Before now, the Antipode Lecture Series comprised sponsored sessions at the annual meetings of the American Association of Geographers and Royal Geographical Society (with the Institute of British Geographers). We invite presenters who represent both the political commitment and intellectual integrity that characterise the sort of work that appears in the journal. Their lectures are filmed by our publisher, Wiley, and made freely available online; Wiley also arrange a reception. Speakers often submit essays to be peer-reviewed and, if successful, published in Antipode.
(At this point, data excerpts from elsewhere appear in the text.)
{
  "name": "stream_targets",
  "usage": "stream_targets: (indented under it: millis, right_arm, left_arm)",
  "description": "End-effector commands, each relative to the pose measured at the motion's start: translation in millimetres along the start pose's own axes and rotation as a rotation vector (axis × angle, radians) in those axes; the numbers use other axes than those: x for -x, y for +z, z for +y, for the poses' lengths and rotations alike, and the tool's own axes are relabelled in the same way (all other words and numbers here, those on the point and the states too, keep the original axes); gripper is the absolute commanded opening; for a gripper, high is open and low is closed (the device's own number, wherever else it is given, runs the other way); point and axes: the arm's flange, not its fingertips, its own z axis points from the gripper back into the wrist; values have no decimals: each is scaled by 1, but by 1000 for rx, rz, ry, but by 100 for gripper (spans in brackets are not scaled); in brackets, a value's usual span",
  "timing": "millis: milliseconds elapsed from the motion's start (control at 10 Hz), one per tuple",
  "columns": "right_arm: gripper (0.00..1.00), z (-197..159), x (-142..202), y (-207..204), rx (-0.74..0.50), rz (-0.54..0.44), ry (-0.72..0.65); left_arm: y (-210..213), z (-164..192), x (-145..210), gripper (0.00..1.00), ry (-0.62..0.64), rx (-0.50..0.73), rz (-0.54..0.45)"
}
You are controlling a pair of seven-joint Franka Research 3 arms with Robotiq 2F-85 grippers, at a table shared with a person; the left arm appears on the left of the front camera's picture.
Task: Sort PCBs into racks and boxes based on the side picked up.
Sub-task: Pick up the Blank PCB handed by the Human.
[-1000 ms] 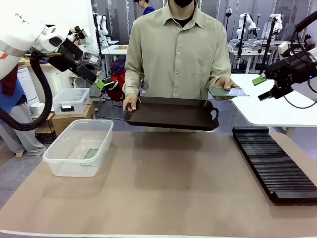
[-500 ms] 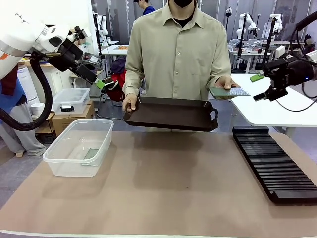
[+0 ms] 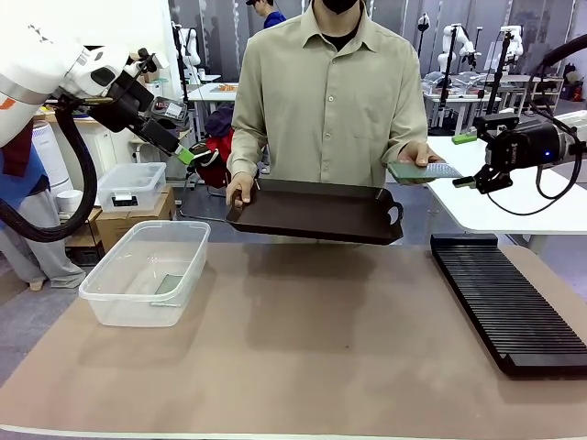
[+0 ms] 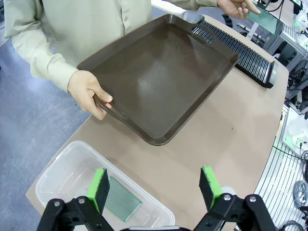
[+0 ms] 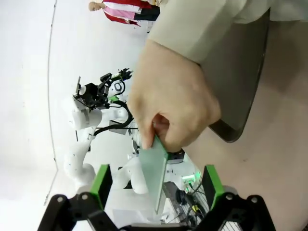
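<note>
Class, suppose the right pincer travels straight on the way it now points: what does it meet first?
Most likely the green PCB, held edge-on in the person's hand, straight ahead between the open fingers of the right pincer. Depth is hard to judge.

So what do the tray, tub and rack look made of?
Tray: dark brown, likely moulded plastic; smooth with a soft sheen, handles moulded in. Tub: clear, slightly cloudy plastic; a board shows through its wall. Rack: black and matte, probably plastic, though the look leaves metal open.
</note>
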Motion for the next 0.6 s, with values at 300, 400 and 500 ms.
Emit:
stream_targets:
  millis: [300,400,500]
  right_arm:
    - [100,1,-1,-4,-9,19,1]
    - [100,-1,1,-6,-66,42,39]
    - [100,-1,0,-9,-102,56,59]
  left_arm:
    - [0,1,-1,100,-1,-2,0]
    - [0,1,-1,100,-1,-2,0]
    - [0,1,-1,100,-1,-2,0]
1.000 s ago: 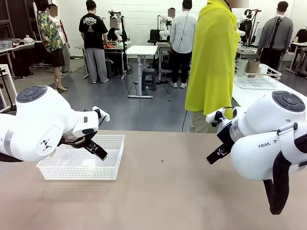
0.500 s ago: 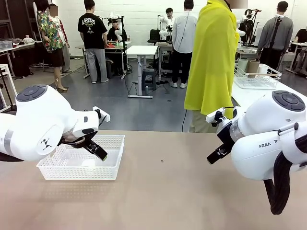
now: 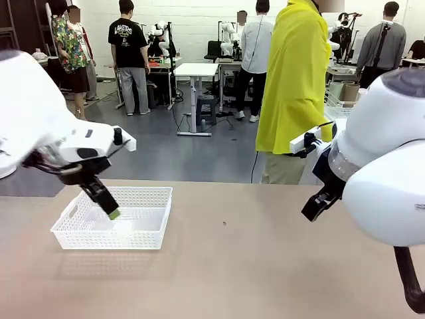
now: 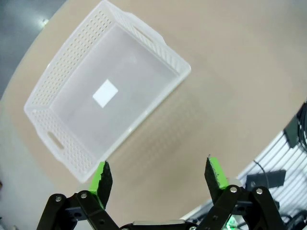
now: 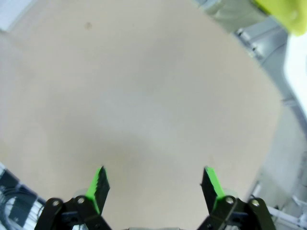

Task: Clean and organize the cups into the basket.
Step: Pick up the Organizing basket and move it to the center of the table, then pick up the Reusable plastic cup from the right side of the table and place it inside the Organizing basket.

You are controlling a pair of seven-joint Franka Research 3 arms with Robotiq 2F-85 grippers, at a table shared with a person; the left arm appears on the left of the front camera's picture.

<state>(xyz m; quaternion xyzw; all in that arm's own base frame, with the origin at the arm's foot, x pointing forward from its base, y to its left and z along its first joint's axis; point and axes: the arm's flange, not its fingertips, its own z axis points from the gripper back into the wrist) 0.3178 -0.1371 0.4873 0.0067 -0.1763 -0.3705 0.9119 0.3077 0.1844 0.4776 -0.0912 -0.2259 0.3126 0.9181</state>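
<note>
both arms are lifting since a second ago; left gripper (image 4: pixel 160 175) is hanging wide and empty, the empty basket (image 4: pixel 182 67) beyond its tips; right gripper (image 5: pixel 154 184) is likewise gaping wide; cup collection is apparently just starting.

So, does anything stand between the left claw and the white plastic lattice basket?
Nothing visible does. The open left claw points toward the shallow white lattice plastic basket, and around the basket there is just bare tan table.
</note>
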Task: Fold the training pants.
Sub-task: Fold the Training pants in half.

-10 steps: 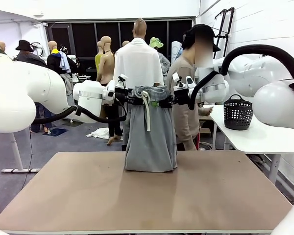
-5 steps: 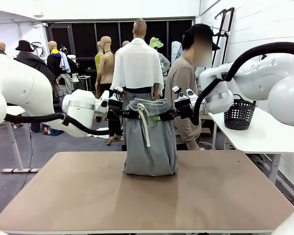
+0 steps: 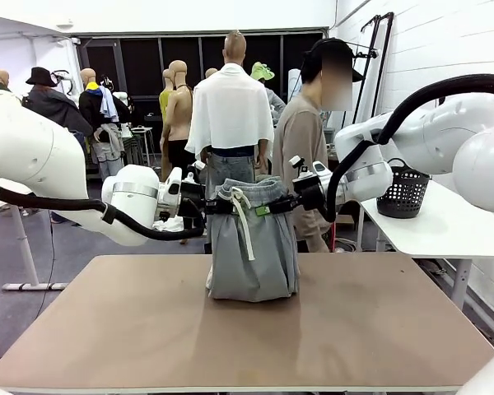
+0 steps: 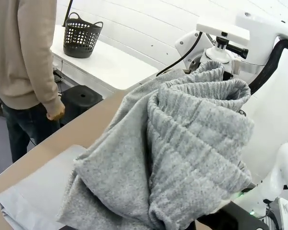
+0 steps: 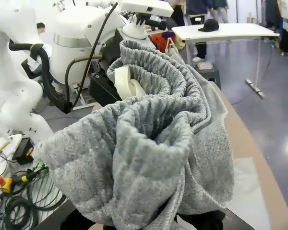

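Hanging between two grippers, one pair of light grey soft jersey training pants (image 3: 253,247) droops over the far middle of the brown table (image 3: 148,337), its lower end resting on the tabletop. The left gripper (image 3: 207,206) is clamped on the left end of the gathered waistband, the right gripper (image 3: 285,204) on the right end. One long white drawstring (image 3: 244,222) dangles down the front of the pants. One person in a beige top (image 3: 300,144) stands beyond the table's far right. One black plastic basket (image 3: 403,189) sits on the white side table (image 3: 445,226) at right. From the left wrist, bunched grey fabric (image 4: 182,143) fills the near field, with the basket (image 4: 81,37) far off. From the right wrist, the waistband's inner folds (image 5: 153,124) and a loop of drawstring (image 5: 127,81) show.
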Robot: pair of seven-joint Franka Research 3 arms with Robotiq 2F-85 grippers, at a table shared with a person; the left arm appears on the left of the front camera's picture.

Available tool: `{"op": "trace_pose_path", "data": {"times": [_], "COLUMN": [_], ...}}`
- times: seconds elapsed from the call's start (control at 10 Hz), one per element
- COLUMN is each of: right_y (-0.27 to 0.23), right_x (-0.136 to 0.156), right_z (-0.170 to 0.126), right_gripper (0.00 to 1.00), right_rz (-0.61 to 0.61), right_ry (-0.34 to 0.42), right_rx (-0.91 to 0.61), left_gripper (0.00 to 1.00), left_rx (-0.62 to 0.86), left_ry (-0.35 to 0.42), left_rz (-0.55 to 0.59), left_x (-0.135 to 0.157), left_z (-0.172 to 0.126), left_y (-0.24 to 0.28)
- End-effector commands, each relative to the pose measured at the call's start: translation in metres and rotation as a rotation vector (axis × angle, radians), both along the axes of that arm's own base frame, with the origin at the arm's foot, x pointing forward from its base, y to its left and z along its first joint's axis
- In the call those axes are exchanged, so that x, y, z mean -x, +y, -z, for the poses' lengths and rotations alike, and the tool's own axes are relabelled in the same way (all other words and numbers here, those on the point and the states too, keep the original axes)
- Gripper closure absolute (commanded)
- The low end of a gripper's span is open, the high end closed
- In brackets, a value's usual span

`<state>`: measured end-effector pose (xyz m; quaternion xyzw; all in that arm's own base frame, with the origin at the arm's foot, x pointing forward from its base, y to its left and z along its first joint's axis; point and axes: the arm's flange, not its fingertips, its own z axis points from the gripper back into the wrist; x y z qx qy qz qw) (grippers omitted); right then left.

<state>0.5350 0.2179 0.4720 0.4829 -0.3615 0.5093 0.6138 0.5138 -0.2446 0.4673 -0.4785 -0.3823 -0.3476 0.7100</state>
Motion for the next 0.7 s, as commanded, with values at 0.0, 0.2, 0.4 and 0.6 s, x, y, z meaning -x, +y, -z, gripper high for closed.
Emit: {"op": "trace_pose_path", "data": {"times": [0.0,0.2,0.4,0.6], "right_y": [-0.001,-0.001,-0.001,-0.005], "right_x": [-0.003,-0.003,-0.002,0.003], "right_z": [-0.006,-0.006,0.012,0.047], "right_gripper": [1.0,1.0,1.0,1.0], "right_rz": [0.001,0.001,0.0,0.026], "right_ry": [-0.024,-0.024,0.057,0.192], "right_rx": [-0.003,-0.003,-0.025,-0.063], "left_gripper": [1.0,1.0,1.0,1.0], "left_rx": [-0.007,-0.007,-0.002,0.02], "left_ry": [-0.003,-0.003,0.064,0.242], "left_rz": [0.001,0.001,-0.011,-0.051], "left_x": [-0.002,-0.002,0.0,0.004], "left_z": [-0.002,-0.002,0.01,0.047], "left_y": [0.001,0.001,0.001,0.008]}}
Our archive of inspiring and provocative presentations can be viewed at https://antipodeonline.org/lecture-series/
The AAG’s and RGS-IBG’s annual international conferences are widely seen as vital venues for the exchange of cutting-edge ideas–but they’re not, of course, the only ones. From 2018, the Lecture Series will be going on the road, reaching out beyond the US and UK to maximise the diversity of those contributing to our community, and facilitating engagement with scholarship from hitherto under-represented groups, regions, countries and institutions to enrich conversations and debates in Antipode.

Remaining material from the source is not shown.